Given information =
════
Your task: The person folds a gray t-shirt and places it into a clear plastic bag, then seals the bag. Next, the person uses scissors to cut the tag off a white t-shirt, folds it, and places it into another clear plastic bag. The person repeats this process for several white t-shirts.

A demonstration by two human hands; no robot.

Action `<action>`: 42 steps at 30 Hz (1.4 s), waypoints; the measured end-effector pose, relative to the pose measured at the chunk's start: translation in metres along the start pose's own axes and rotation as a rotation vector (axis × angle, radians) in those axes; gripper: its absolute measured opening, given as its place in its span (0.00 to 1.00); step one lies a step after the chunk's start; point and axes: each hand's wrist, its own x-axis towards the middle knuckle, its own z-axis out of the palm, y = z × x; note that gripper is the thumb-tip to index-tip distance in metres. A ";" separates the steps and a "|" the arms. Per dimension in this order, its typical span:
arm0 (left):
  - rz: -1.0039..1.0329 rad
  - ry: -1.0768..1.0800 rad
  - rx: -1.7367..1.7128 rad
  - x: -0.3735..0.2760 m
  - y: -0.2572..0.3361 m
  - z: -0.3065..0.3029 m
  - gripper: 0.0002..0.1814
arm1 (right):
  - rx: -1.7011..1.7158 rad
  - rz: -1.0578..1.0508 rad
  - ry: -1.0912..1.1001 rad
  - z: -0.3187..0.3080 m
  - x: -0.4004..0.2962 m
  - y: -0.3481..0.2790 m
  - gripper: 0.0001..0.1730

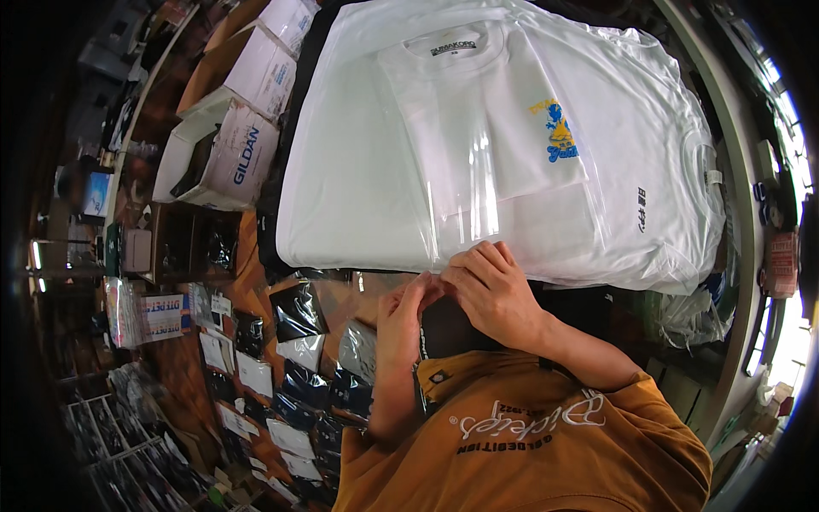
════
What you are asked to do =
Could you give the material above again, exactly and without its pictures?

Task answer =
Your task: The person folds a gray t-shirt and places it into a clear plastic bag, then seals the bag. Next, the person uses scissors to cut the tag off a white t-shirt, folds it, and places it into another clear plastic bag. The person repeats this process for several white t-shirts.

A demonstration by two human hands; no robot.

Action `<action>`: 42 steps at 30 Hz (1.4 s), waypoints; the measured end-effector pose, relative to the pose measured at the chunk's start: translation in metres along the start pose's own axes and rotation as a rotation vector (axis × angle, radians) in those axes; gripper: its absolute measured opening, given as its place in its span (0.00 to 1.00); step one lies a step after the chunk's start; point and axes: each hand's wrist, its own x-axis towards the middle knuckle, its own z-axis out of the palm, y = z × x; note that gripper is the thumb-tip to index-tip distance in metres. A ";" separates the steps and a "|" the arms. Per dimension in this order, its typical span:
arm0 (left):
  - rz: -1.0039..1.0329 rad
  - ry: -1.0768..1.0800 rad
  - rx: -1.7367..1.7128 rad
  - x: -0.3735..0.2760 m
  - y: -0.2572..0.3361 m
  - z: -0.3065..0.3029 m
  - gripper: 0.0002..0.1814
arm1 (right):
  - rx: -1.7011..1.7158 rad
  - rz: -1.0578..1.0508 rad
  - ry: -1.0912..1.1001 rad
  - z: -0.3187..0.3080 m
  - x: -0.4004..0.2962 m
  - y: -0.3481..0.2790 m
  - gripper: 0.0001..0.1730

What has been written here completes the answer.